Most importantly, Orlowski emphasizes that Hood’s interest in Google hardly begins or ends with the company’s role in copyright infringement of properties belonging to Hollywood studios.

“What Hood wants to know is how Google is complying with a legally-binding settlement. And he’s curious to know whether advertisers are being skimmed – as whistleblowers have long alleged. This is certainly of interest to small businesses, typically “mom and pop” shops, that use Google’s Adsense. That’s the only area where one can argue Hood “opens up a new front” against Google – and he’s seeking more than compliance. And, given the economic interests of poor Missippians and the fact the USA is reluctant to apply fraud or consumer protection laws against Google, it’s hard to see why he shouldn’t.”

If anything, the copyright holders’ interests are among the lower priority concerns for authorities that have been investigating Google, appropriately taking a back seat to fraud, illegal drug trafficking, and human trafficking.

“Have a look how, and where, copyright figures in his 79-page Google subpoena.

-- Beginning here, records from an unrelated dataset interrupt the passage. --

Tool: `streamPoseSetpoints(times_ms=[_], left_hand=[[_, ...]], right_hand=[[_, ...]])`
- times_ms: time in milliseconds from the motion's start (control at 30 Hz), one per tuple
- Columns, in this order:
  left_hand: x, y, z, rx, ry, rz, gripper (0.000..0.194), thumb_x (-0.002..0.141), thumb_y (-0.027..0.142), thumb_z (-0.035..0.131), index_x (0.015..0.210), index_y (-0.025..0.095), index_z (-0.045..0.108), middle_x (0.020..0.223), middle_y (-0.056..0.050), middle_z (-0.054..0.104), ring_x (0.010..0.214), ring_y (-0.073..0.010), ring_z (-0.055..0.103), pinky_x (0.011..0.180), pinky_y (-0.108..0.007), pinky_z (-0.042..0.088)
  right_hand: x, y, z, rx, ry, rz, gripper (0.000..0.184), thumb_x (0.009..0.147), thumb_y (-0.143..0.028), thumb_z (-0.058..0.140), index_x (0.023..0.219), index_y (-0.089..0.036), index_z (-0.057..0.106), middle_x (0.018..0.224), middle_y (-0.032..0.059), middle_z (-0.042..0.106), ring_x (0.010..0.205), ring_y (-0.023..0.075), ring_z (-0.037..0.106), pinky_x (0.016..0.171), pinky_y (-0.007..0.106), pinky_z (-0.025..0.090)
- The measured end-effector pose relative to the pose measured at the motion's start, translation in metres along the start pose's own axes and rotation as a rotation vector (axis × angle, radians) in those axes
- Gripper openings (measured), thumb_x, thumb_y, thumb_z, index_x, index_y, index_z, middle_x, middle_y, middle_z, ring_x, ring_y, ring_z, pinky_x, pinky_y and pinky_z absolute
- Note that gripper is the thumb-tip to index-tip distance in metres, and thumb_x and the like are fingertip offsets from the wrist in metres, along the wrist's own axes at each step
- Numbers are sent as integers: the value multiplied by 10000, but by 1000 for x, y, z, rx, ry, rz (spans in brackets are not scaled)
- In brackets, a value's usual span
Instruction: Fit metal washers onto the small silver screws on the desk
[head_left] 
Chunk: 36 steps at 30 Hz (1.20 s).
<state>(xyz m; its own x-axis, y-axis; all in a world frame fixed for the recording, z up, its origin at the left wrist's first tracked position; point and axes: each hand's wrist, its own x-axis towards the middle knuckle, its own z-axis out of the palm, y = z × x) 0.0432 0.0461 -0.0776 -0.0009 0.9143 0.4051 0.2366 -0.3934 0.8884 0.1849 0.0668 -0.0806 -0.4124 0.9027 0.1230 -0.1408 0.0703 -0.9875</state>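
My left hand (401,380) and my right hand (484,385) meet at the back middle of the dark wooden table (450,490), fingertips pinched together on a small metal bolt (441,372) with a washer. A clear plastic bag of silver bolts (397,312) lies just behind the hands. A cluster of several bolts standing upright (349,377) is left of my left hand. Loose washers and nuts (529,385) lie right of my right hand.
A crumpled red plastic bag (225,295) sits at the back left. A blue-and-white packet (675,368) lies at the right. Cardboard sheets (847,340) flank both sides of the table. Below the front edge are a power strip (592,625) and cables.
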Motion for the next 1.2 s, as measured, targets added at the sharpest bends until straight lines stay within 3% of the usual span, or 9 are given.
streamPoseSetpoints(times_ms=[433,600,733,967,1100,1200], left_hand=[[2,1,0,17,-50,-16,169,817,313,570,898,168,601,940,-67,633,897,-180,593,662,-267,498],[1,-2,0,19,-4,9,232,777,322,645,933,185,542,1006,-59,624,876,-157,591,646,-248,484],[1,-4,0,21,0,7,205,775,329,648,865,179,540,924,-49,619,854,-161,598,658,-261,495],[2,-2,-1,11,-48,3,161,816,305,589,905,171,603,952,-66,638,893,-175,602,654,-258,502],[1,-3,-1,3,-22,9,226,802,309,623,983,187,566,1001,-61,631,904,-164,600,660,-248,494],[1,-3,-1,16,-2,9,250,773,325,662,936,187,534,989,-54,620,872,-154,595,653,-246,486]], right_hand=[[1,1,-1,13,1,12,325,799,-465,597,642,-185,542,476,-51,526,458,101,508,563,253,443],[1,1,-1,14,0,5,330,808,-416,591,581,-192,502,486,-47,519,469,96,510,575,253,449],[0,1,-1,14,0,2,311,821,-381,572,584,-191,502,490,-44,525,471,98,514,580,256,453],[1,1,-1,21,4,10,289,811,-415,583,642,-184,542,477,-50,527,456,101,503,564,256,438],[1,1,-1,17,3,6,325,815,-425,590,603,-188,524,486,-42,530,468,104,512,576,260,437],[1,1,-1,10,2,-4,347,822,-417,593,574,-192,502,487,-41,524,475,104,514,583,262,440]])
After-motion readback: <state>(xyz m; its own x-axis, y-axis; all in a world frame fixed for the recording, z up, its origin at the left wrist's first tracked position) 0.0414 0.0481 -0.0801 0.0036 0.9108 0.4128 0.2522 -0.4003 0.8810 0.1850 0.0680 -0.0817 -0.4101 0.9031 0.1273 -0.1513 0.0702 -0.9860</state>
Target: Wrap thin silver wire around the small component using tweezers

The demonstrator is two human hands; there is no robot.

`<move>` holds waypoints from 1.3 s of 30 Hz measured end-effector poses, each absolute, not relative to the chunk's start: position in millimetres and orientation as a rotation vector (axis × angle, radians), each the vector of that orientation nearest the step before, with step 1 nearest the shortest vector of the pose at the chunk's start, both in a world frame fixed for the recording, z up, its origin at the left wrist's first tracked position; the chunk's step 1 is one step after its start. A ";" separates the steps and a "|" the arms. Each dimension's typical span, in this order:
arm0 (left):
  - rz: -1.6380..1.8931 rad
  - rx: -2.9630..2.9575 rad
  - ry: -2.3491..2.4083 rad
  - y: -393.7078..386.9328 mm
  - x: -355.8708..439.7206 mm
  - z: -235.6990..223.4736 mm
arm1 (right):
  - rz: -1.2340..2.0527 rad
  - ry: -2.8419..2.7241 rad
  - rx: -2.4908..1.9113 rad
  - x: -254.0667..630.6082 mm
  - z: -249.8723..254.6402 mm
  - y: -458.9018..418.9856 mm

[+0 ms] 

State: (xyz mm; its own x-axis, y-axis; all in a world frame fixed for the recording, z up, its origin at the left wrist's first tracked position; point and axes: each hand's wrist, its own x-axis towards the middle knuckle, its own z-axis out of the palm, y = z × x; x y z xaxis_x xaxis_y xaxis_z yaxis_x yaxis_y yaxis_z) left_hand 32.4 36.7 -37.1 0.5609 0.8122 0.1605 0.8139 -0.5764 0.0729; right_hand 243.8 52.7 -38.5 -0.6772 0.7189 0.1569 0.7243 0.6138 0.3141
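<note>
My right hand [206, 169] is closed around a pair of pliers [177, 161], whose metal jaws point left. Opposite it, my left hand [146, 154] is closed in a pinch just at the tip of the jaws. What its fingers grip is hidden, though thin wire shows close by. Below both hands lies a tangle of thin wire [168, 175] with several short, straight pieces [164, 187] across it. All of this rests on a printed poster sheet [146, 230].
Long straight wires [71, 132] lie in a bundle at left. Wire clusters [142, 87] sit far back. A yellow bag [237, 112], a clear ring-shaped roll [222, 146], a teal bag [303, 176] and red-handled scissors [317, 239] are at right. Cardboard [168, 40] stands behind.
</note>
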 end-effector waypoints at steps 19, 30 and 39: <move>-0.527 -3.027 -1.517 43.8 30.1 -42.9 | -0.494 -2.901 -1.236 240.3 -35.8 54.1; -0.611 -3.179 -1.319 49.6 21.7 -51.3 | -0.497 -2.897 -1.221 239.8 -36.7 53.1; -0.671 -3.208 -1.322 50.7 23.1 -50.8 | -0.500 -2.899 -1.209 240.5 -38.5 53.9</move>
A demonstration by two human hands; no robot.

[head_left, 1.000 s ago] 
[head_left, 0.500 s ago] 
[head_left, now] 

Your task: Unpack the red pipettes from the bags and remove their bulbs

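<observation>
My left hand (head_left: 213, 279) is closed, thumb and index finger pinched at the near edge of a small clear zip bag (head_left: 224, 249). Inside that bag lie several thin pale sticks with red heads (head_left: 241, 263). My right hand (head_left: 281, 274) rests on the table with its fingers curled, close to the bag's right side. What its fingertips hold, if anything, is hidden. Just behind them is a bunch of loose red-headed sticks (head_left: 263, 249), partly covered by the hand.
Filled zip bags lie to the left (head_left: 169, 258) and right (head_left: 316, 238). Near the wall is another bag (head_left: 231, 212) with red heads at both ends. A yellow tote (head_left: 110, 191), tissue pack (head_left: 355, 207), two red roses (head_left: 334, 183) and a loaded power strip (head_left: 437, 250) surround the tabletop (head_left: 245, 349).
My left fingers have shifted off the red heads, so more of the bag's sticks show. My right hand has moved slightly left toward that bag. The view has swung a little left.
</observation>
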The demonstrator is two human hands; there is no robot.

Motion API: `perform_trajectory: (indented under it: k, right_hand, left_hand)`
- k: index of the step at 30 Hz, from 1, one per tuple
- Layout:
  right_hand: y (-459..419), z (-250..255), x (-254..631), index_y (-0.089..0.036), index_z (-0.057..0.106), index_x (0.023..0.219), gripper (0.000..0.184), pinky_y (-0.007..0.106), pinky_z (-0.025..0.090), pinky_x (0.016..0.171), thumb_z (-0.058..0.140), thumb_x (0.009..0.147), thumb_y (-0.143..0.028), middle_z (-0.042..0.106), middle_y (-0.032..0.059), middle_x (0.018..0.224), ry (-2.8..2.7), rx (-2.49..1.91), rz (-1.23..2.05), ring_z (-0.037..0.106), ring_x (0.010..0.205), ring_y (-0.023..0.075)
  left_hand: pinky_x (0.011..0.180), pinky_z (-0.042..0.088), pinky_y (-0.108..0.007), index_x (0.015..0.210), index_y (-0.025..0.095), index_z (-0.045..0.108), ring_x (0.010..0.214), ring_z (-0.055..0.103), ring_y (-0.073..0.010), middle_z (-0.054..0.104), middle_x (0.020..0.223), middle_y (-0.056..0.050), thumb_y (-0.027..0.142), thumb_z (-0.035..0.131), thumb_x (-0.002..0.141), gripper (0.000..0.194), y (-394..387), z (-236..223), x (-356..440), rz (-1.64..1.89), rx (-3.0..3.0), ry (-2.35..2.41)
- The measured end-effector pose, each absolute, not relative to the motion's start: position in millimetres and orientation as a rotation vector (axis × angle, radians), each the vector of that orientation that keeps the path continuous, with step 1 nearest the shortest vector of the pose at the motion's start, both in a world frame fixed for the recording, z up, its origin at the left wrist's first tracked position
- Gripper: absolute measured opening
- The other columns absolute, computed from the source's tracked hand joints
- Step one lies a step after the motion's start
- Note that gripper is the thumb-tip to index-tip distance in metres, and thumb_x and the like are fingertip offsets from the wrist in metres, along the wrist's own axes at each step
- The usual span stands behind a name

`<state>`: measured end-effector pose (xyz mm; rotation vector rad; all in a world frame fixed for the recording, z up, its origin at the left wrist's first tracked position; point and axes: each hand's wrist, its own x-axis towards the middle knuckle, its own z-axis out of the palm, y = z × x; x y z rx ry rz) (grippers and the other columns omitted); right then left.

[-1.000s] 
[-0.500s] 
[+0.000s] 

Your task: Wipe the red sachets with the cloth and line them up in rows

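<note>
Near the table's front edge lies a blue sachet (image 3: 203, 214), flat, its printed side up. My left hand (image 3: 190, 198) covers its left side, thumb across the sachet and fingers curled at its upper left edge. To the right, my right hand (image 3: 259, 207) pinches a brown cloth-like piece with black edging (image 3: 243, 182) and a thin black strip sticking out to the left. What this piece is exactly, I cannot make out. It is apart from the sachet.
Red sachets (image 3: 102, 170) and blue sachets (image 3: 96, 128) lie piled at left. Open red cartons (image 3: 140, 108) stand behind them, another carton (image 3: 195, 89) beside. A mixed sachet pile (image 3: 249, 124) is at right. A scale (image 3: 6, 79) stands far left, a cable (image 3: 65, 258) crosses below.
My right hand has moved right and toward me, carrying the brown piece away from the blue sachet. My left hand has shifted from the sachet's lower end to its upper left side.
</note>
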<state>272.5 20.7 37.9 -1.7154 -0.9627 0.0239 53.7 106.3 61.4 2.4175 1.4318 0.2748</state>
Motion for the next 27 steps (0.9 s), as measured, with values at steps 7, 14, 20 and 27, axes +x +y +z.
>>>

Just three press releases, none of which relate to copyright infringements, are on the Mississippi website. It’s the very last item on the list. It’s a sub point.”

And in case you don’t read the article, I have to quote Orlowski’s summation in which he makes the most important point:

“My puzzle is, why do intelligent progressives unthinkingly sign up to this agenda? The consequences of Google’s success in silencing Jim Hood are that corporate power cannot be restricted by one of democracy’s main mechanisms for reining it in. Google and Facebook are increasingly resembling “suprastates” to whom national – and perhaps international – law doesn’t apply. But if you think that replacing laws with a free-for-all leads to anything other than the strong crushing the weak, then I have a bridge to sell you.”